■ WHAT YOU SHOULD DO ■
Please output the data below exactly as given, starting at its first line and stopping after the line that contains "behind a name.".

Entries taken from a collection

-.-.-

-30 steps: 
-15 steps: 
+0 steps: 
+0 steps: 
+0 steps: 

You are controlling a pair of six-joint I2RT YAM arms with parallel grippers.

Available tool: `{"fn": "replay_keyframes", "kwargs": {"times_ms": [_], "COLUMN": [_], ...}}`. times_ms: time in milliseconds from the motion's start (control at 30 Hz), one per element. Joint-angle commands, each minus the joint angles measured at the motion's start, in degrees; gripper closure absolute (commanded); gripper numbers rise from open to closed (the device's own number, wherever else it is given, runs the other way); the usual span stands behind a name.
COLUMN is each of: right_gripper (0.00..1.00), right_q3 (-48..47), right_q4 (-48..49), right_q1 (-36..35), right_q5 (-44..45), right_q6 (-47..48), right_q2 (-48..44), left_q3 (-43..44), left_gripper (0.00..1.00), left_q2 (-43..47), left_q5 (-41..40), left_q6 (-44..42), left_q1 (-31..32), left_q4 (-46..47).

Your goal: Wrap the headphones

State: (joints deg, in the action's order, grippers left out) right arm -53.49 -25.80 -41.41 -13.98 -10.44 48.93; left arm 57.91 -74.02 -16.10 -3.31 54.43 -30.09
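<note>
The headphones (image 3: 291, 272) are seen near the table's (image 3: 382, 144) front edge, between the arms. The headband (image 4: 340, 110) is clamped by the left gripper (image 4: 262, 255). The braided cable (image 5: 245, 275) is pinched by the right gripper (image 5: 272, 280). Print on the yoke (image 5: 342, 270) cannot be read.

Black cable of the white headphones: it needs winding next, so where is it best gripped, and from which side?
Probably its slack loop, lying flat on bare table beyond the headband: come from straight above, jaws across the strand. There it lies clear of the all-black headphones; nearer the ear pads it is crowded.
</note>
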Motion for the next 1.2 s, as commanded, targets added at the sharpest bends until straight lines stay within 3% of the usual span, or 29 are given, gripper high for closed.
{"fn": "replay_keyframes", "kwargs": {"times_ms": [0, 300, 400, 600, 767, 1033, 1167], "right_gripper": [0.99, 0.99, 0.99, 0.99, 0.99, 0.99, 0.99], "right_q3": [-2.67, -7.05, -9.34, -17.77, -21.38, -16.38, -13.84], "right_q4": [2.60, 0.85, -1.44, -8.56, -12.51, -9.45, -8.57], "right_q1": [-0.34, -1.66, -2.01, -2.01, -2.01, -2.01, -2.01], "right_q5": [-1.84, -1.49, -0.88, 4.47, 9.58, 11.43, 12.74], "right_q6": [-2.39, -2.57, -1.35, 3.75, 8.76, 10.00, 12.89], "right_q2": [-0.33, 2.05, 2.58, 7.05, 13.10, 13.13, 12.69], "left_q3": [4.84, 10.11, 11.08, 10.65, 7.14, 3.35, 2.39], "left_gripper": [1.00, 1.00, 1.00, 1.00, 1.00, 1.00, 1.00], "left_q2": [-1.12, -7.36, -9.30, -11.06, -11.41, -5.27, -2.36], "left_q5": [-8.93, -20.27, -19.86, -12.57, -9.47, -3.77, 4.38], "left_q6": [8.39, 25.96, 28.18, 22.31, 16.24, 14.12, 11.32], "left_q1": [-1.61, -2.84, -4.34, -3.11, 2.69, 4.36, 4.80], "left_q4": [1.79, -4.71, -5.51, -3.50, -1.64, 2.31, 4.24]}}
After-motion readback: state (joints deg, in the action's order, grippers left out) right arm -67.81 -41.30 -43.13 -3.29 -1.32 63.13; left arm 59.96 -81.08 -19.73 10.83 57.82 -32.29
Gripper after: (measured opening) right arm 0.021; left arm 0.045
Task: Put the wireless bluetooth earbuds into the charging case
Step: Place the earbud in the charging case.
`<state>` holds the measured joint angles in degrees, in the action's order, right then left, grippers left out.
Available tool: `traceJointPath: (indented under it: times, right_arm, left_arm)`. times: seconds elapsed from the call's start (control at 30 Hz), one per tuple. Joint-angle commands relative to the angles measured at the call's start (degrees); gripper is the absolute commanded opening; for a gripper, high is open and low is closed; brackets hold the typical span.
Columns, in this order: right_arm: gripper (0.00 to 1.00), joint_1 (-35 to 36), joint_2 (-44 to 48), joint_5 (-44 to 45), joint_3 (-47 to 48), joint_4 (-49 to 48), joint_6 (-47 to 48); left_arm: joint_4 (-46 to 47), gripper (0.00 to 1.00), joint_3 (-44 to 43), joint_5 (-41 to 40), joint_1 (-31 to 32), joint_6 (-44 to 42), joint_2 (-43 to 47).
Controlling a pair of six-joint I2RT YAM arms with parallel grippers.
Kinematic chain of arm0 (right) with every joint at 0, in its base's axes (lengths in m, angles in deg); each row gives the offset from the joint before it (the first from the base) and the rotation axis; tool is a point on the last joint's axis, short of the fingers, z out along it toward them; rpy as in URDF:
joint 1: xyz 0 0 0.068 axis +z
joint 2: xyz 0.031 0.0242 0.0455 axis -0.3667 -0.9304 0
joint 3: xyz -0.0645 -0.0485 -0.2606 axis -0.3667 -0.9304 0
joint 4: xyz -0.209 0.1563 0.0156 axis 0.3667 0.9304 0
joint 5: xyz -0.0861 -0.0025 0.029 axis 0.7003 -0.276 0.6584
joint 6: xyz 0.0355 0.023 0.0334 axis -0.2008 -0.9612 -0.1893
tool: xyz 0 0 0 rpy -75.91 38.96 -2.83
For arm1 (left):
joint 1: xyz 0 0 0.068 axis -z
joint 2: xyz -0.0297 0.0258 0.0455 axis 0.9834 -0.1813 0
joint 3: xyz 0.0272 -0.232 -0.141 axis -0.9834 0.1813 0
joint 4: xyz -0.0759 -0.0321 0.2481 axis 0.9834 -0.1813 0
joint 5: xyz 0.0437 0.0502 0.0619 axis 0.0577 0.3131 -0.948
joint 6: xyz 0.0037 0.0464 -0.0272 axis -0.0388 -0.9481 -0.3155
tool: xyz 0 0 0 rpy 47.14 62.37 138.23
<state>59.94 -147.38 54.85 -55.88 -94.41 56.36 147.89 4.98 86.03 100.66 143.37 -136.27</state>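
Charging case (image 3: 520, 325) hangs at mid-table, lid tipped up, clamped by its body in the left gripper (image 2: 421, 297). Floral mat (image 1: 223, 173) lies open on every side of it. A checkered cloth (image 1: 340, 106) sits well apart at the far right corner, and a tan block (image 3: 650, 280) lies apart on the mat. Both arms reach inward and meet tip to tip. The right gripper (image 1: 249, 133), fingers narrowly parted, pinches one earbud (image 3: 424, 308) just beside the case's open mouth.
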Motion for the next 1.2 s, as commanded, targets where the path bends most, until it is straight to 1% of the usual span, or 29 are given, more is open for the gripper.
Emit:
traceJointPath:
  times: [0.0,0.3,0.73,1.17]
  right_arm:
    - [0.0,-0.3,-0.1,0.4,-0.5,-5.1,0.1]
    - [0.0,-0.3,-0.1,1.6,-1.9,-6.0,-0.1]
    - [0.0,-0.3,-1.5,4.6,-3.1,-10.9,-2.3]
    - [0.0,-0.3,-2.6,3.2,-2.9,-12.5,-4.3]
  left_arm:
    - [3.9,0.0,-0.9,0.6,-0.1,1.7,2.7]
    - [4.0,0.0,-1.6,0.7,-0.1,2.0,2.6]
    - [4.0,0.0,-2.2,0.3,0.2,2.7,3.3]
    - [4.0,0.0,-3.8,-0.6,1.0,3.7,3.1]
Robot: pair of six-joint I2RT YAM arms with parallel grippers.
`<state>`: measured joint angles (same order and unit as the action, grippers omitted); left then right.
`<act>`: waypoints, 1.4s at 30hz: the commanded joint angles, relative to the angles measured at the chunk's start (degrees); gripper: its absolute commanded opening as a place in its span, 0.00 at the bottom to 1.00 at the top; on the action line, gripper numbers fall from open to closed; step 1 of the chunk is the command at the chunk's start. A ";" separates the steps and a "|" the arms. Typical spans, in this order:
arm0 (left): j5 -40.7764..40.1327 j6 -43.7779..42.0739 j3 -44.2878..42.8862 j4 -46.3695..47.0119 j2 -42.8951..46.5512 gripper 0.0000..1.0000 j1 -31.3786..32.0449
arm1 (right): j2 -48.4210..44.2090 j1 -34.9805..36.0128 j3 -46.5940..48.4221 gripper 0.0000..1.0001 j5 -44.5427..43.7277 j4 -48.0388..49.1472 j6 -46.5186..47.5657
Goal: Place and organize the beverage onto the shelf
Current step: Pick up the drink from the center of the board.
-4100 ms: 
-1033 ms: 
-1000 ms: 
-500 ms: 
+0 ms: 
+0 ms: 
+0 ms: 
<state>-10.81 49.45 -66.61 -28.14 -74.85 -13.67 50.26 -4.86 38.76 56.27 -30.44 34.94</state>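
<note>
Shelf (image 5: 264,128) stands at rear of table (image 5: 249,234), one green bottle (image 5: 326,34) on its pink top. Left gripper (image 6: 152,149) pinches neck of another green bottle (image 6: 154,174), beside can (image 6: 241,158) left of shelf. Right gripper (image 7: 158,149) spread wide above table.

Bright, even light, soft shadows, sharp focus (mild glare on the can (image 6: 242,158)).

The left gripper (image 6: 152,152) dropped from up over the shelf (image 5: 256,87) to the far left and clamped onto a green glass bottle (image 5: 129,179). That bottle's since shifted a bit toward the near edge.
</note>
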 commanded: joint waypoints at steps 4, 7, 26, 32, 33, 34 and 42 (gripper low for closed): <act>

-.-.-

■ COMPLETED TASK ■
-30 steps: 
-15 steps: 
+0 steps: 
+0 steps: 
+0 steps: 

You are controlling a pair of six-joint I2RT YAM arms with parallel grippers.

Available tool: `{"fn": "replay_keyframes", "kwargs": {"times_ms": [_], "COLUMN": [_], ...}}`. times_ms: time in milliseconds from the motion's start (control at 30 Hz), one per element. Joint-angle commands, each minus the joint angles measured at the motion's start, in degrees; gripper closure absolute (commanded); gripper numbers rise from open to closed (the device's own number, wherever else it is given, runs the other way); the usual span stands behind a name.

For this exercise, nothing more remains to be done.